Chichén Itzá was an important Maya city that came to life during the Classical period (600-800 AD). Its heyday though, came just after this period.

At a time when famous Classical cities like Tikal, Calakmul, Palenque, Copán & others lost their power, while their inhabitants had massively left their centers. Partially migrating to the Yucatán peninsula.

  • Chichén Itzá means “At the mouth of the well of the Itza”. Referring to the Cenote Sagrado – the city’s biggest water source – which is located in its ceremonial center. Not too far from the central Pyramid of Kukulcán – also known as “El Castillo”.
Bird-eye view of Cenote Sagrada, Chichén Itzá.
View of Cenote Sagrado, Chichén Itzá.
  • Chichén Itzá was certainly not the city’s original name. The story goes that the place was renamed after people from outside – the Itzas – occupied the city. The former, original name may have been Uucyabnal – “the City of the Seven Rulers”. However, experts aren’t sure yet.
One of the impressive temples of Chichén Itzá.
Temple of the so-called “Nunnery” of Chichén Itzá.

During the Late Classic & Post Classic – that is, between approximately 800 and 1200 AD – power shifted almost continuously from one city to the other on the Yucatán peninsula.

While in the Western part of the peninsula – around 850 AD – Uxmal was the most important city, Chichén Itzá took over that major role from Cobá in the Eastern half. A role as an important regional capital which would last for almost two centuries (After which it was the turn of another Maya city on the peninsula, namely Mayapán).

Although Chichén Itzá’s power declined considerably during the 13th century, the city remained densely populated.

Simultaneously thousands upon thousands of people from the surrounding Maya area & beyond kept visiting the city as a Place of Pilgrimage. Mainly to bring offers to the Gods living beneath the water surface of the Cenote Sagrado.

The Cenote Sagrado of Chichén Itzá

In the first decade of the 20th century the famous North-American archaeologist Edward H. Thompson (1857-1935) explored the biggest cenote of Chichén Itzá.

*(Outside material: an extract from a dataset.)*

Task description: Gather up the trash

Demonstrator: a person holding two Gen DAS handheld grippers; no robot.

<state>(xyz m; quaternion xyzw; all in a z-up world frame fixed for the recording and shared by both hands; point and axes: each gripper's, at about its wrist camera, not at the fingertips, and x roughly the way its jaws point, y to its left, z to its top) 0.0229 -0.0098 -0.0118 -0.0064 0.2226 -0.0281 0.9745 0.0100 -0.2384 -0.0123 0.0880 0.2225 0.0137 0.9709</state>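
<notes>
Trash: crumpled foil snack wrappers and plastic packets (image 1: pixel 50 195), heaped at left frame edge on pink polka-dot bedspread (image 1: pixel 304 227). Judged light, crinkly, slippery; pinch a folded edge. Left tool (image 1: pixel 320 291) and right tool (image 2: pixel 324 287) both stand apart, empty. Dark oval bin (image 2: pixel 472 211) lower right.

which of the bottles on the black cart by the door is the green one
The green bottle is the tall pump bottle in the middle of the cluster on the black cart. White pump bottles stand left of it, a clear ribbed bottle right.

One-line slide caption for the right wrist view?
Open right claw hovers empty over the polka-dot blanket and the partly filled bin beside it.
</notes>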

It soon turned out to be full of valuable offerings. Beautiful artifacts made of jade, obsidian, gold & others. Items that originally came from all over Mexico, Central America & beyond. From that time on the somewhat smelly “green sinkhole” became the “Sacred Cenote” – the “Cenote Sagrado”.

Part of the offerings found by Thompson in the Cenote Sagrado.

Not only did Thompson find thousands of artful objects, but also many human sacrifices. Mainly young children. A grisly find, despite the knowledge that the offerings of humans were normal in the Maya World.

At one side of the cenote you can still find the remains of a platform which was used to bring offerings to the Gods & ancestors below.

Nowadays the Sacred Cenote of Chichén Itzá is one of hundreds you can visit on the Yucatán peninsula. Some just to stare at – like this particular one – but others to have a refreshing dive in.

All of them were & still are Holy Places for the Mayas. Providers of life – the main source of water on Yucatán, which doesn’t have any rivers – and death.

  • The Mayans considered the cenotes part of the Underworld or Xibalba. The place where their Gods lived, as well as their ancestors.

Rediscovery of Chichén Itzá

Chichén Itzá was still inhabited when the Spaniards arrived in Mexico. The invaders temporarily used it even as a base for their plans to conquer the Yucatán peninsula. Plans which weren’t that easy to accomplish, as the native population resisted the Europeans for years.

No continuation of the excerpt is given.